§ **Problem requirements**: Report the number of lines in the data where the word "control" appears, and add no other text.

§ **Data to use**:
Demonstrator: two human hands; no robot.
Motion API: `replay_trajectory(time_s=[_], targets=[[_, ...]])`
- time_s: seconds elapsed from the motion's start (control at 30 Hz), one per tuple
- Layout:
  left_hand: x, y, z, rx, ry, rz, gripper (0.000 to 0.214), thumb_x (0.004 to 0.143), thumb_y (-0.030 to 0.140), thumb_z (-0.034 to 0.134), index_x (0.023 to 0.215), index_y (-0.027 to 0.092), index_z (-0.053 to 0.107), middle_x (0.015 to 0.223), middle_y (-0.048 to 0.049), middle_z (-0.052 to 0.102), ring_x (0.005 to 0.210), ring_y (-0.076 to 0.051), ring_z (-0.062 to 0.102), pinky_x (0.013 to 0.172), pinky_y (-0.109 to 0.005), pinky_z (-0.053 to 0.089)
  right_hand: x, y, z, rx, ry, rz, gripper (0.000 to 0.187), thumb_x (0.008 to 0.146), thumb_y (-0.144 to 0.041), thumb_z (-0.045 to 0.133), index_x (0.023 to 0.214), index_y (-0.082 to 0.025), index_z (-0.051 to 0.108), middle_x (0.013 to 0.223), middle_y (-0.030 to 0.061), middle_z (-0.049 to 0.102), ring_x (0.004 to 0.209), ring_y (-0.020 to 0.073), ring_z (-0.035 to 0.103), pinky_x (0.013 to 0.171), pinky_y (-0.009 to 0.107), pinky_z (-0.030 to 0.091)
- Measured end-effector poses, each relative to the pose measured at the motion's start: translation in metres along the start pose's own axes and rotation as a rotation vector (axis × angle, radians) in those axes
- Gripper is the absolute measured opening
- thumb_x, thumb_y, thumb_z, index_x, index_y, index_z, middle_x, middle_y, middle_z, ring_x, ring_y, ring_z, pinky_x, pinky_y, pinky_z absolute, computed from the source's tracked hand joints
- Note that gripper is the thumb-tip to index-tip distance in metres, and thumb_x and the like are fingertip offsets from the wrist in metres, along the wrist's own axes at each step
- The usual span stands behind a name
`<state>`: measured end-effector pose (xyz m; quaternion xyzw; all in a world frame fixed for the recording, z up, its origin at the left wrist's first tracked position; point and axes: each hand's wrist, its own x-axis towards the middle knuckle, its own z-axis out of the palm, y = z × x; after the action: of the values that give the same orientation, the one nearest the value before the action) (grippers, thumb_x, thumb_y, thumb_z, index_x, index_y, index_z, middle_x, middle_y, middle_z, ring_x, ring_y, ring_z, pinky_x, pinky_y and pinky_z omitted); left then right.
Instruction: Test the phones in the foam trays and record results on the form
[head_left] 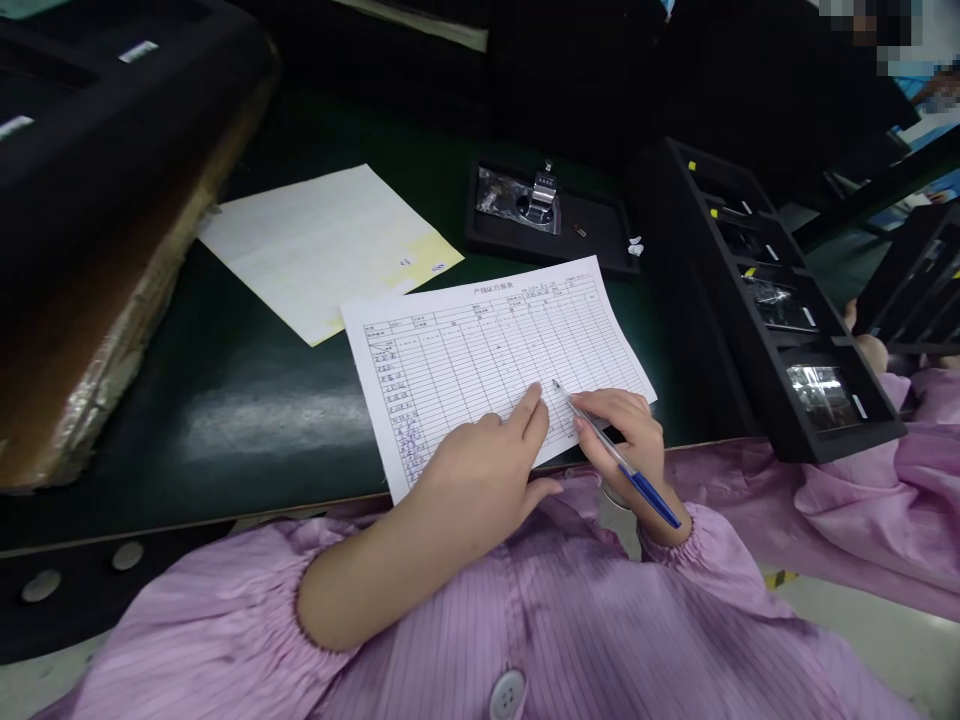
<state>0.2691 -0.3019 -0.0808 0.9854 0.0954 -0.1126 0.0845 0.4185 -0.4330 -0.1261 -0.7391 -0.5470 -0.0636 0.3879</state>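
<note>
A printed form with a ruled table (480, 350) lies on the dark green table near its front edge. My left hand (480, 470) rests flat on the form's lower part, its index finger stretched out along a row. My right hand (626, 435) is closed round a blue and clear pen (615, 455), held tilted with its tip touching the sheet just right of my left fingertip. Both arms wear pink sleeves.
A second pale sheet (322, 245) lies further back on the left. A black tray with a small metal part (544, 215) sits behind the form. A long black compartment tray (780, 300) runs along the right. A large dark box (105, 200) fills the left.
</note>
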Motion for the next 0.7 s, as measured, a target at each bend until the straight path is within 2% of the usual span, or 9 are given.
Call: replay_trajectory(time_s=[0.17, 0.43, 0.7], targets=[[0.007, 0.0, -0.001, -0.041, -0.042, 0.012, 0.068, 0.095, 0.053, 0.052, 0.148, 0.01, 0.042, 0.163, -0.0165, 0.022, 0.087, -0.027, 0.071, 0.06, -0.037, 0.058, 0.0, 0.0, 0.001, -0.004, 0.003, 0.003, 0.014, 0.089, -0.021, 0.064, 0.099, -0.025, 0.072, 0.094, 0.0018, 0.078, 0.088, 0.023, 0.072, 0.083, 0.041, 0.049], [0.011, 0.0, 0.008, -0.026, 0.048, 0.07, 0.075, 0.094, 0.054, 0.053, 0.151, 0.008, 0.036, 0.161, -0.0191, 0.029, 0.089, -0.028, 0.071, 0.062, -0.037, 0.057, 0.0, 0.0, 0.002, -0.003, 0.015, -0.007, 0.015, 0.088, -0.02, 0.064, 0.1, -0.025, 0.072, 0.094, 0.0018, 0.078, 0.09, 0.023, 0.072, 0.083, 0.04, 0.05], [0.014, -0.008, 0.018, -0.053, 0.14, 0.111, 0.072, 0.096, 0.054, 0.048, 0.149, 0.007, 0.04, 0.157, -0.02, 0.037, 0.081, -0.025, 0.072, 0.056, -0.035, 0.056, 0.0, -0.001, 0.002, -0.001, 0.021, -0.014, 0.015, 0.088, -0.019, 0.064, 0.1, -0.025, 0.072, 0.092, 0.0019, 0.078, 0.088, 0.0229, 0.073, 0.08, 0.04, 0.051]])
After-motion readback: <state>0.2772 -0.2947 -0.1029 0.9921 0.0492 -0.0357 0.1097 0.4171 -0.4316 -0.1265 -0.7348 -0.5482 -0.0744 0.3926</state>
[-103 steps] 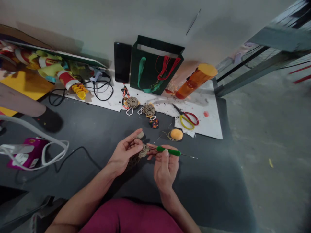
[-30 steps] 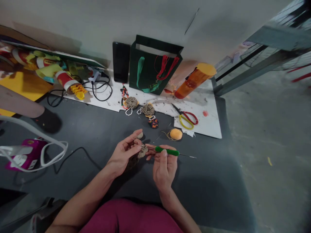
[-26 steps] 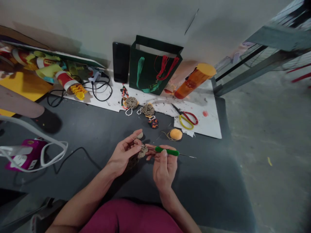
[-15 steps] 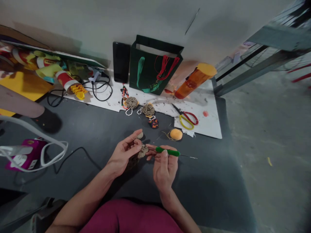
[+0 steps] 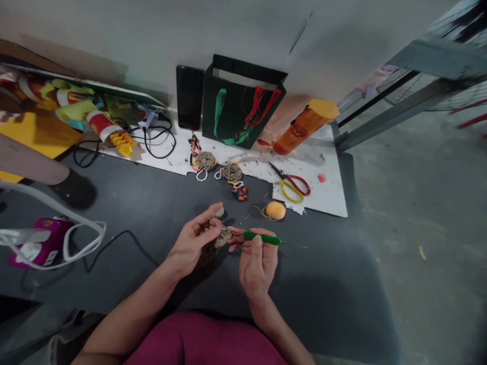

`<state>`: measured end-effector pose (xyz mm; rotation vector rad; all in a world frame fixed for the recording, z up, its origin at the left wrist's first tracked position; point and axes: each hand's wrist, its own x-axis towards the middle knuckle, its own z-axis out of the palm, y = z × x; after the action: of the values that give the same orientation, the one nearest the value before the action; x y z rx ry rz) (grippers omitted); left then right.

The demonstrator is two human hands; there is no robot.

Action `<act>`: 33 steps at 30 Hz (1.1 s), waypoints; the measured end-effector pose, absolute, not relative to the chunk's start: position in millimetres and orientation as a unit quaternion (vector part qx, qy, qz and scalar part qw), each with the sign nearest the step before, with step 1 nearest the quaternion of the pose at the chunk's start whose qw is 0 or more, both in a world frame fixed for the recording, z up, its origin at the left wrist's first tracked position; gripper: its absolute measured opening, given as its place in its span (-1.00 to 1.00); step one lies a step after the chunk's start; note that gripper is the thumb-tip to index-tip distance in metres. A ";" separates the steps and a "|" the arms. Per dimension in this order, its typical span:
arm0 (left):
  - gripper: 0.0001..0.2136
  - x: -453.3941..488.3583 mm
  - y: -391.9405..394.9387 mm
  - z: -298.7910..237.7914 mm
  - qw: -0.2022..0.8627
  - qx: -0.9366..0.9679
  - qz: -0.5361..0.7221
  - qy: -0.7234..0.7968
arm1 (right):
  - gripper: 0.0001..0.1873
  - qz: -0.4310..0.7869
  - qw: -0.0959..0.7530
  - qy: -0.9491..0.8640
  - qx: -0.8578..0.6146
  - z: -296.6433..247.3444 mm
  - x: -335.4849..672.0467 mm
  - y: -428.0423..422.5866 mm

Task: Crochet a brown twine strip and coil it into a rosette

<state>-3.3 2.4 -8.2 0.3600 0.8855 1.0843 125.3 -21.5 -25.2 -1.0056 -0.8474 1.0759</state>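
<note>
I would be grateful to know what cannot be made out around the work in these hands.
Head view:
stitches of the crochet piece, hidden by the left hand and right hand;
tip of the crochet hook, too thin and blurred;
inside of the green bag, hidden by its front wall.
</note>
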 end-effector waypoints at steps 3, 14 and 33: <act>-0.52 -3.2 2.4 -7.6 0.753 0.160 0.495 0.402 | -0.92 0.472 0.649 -0.374 -0.465 -25.5 125.6 -22.0; -0.53 -3.1 2.7 -6.3 0.748 0.170 0.496 0.406 | -0.92 0.462 0.648 -0.371 -0.479 -25.7 125.0 -20.8; -0.53 -3.3 2.5 -5.8 0.745 0.187 0.495 0.405 | -0.92 0.460 0.646 -0.369 -0.484 -27.8 125.8 -22.4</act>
<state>-3.3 2.5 -5.8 0.4090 0.8866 1.0847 125.8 -22.4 -27.8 -1.1020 -0.8398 1.0475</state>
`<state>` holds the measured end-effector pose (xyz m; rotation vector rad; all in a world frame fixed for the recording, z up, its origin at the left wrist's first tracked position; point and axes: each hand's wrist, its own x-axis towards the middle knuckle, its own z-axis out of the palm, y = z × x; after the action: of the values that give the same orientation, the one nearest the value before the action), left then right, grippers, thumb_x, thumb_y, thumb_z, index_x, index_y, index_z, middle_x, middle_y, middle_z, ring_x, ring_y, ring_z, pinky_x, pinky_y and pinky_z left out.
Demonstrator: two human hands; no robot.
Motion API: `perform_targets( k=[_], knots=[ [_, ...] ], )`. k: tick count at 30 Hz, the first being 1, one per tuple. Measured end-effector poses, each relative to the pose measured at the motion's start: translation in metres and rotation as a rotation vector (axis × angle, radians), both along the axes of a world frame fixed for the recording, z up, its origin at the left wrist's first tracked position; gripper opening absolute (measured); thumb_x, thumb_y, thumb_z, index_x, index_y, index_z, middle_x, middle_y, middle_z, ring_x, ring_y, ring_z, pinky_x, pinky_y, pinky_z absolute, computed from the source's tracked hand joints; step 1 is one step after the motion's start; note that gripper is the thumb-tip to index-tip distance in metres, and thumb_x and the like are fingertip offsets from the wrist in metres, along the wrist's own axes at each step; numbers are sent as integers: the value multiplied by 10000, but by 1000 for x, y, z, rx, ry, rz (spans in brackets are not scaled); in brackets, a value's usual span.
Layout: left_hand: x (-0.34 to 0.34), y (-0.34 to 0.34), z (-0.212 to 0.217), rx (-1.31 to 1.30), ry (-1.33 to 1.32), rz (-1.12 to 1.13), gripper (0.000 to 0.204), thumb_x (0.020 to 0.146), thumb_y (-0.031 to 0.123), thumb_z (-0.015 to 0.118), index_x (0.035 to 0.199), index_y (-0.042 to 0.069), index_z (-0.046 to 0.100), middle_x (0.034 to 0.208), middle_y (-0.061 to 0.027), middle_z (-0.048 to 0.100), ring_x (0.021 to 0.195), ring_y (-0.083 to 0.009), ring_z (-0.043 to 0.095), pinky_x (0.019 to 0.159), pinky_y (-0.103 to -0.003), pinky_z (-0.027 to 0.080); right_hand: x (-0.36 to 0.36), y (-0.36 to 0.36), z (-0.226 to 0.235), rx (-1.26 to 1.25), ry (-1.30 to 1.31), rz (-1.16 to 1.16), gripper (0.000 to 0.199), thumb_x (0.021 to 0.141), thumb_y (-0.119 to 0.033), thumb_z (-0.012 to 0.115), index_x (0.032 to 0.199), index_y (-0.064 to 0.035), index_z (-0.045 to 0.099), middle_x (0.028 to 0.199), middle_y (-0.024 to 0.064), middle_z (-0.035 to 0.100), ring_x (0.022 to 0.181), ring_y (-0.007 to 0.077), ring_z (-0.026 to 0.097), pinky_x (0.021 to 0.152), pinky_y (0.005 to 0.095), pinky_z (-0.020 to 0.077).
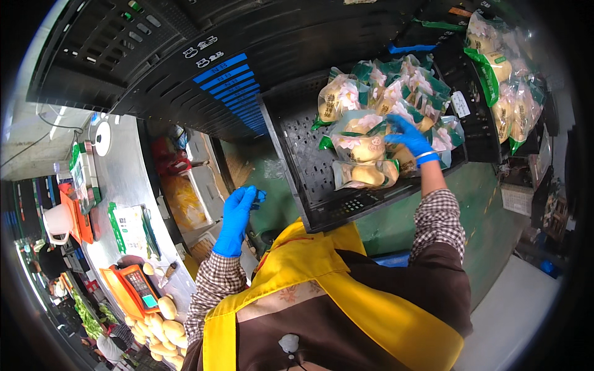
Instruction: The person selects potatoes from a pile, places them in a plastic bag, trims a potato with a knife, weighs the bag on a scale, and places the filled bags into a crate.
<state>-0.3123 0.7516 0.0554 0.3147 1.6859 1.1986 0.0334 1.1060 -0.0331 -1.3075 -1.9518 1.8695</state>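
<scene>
My right hand (pixel 408 139), in a blue glove, reaches into a black plastic crate (pixel 309 207). Its curved fingers and thumb close on the right edge of a clear bag of potatoes (pixel 359 145) with pink flower print and green corners. Another potato bag (pixel 366 175) lies against it on the near side. Several more bags (pixel 396 89) fill the crate's far and right parts, while slotted floor shows at its left. My left hand (pixel 238 216), also blue-gloved, hovers left of the crate with fingers curled together; nothing shows in them.
Stacked black crates (pixel 229 37) with blue labels rise behind. More bagged potatoes (pixel 520 86) sit at far right. On the left, a metal table (pixel 127 179) carries an orange scale (pixel 130 287) and loose potatoes (pixel 162 334). A white foam box (pixel 201 185) stands beside it.
</scene>
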Motion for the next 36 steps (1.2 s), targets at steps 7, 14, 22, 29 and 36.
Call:
perform_targets(
  k=[7, 14, 22, 29, 36],
  knots=[
    [6, -1, 10, 17, 57, -69, 269, 918, 264, 542, 908, 13, 638, 878, -65, 663, 803, -141, 600, 727, -276, 464, -45, -54, -43, 659, -207, -36, 285, 730, -239, 752, 835, 9, 656, 792, 87, 669, 690, 161, 602, 661, 329, 470],
    [6, -21, 4, -7, 71, -56, 267, 909, 273, 552, 893, 19, 634, 865, -58, 661, 793, -133, 593, 725, -271, 457, -45, -66, 24, 745, 31, -370, 250, 802, -169, 702, 920, 41, 634, 845, 31, 634, 748, 112, 549, 683, 288, 450],
    [26, -4, 24, 118, 84, -124, 230, 886, 244, 595, 889, 19, 646, 838, -38, 657, 785, -115, 582, 707, -250, 451, -83, -73, 99, 418, 554, -459, 343, 892, -145, 522, 1188, 26, 540, 1172, 113, 570, 1058, 187, 550, 913, 323, 444],
    [48, 11, 47, 539, -270, -194, 641, 868, 274, 617, 1378, 41, 306, 1340, -98, 435, 1185, -211, 473, 917, -336, 456, -125, -121, 154, -54, 781, -348, 308, 921, -172, 506, 1171, 5, 542, 1083, 86, 611, 946, 168, 600, 838, 305, 498],
    [44, 20, 74, 645, -563, 25, 629, 802, 142, 677, 1334, 18, 365, 1264, -103, 501, 1133, -219, 515, 965, -359, 434, -150, -148, 172, -258, 779, -441, 229, 907, -211, 576, 1064, -46, 594, 869, 22, 637, 728, 90, 613, 622, 202, 500]
  ],
)
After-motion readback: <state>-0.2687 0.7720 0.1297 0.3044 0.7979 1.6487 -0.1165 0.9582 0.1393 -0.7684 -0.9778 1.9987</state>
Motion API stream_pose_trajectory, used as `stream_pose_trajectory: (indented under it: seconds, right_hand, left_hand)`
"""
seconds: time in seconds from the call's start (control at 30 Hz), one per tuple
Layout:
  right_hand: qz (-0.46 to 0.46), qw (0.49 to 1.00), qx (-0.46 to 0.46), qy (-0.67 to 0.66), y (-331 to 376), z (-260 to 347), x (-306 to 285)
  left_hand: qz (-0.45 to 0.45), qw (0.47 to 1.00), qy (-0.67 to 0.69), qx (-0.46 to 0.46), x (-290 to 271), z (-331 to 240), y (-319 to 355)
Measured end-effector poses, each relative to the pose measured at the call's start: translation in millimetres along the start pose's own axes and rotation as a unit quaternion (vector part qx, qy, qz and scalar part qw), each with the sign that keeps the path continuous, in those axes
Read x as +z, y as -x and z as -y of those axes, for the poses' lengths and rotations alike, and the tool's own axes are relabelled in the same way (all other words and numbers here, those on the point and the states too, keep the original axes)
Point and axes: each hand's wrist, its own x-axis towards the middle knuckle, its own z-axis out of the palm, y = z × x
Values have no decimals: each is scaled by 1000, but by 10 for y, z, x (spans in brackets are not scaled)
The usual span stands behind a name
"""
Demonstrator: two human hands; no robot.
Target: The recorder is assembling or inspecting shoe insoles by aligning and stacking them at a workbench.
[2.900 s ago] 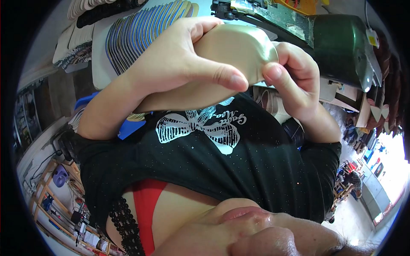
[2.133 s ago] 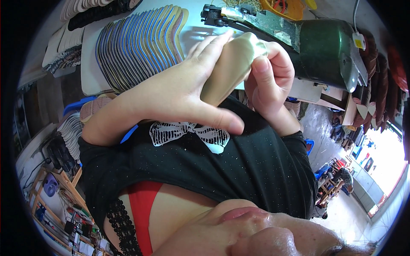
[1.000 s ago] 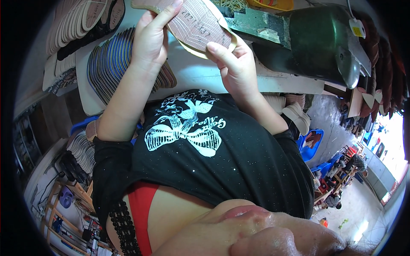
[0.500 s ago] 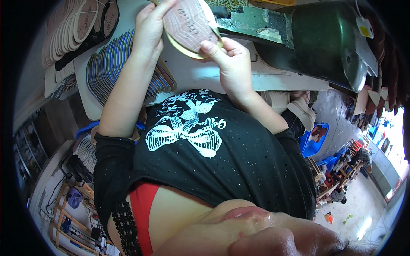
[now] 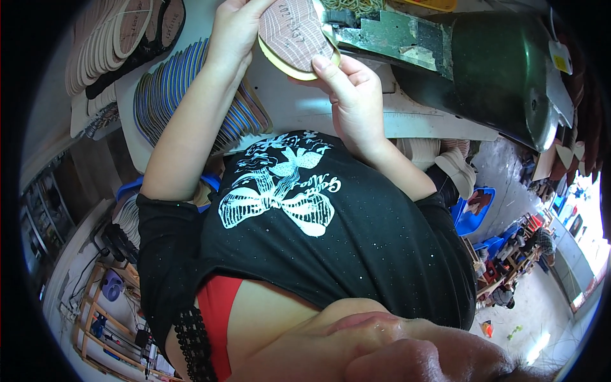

§ **Task solution**: 2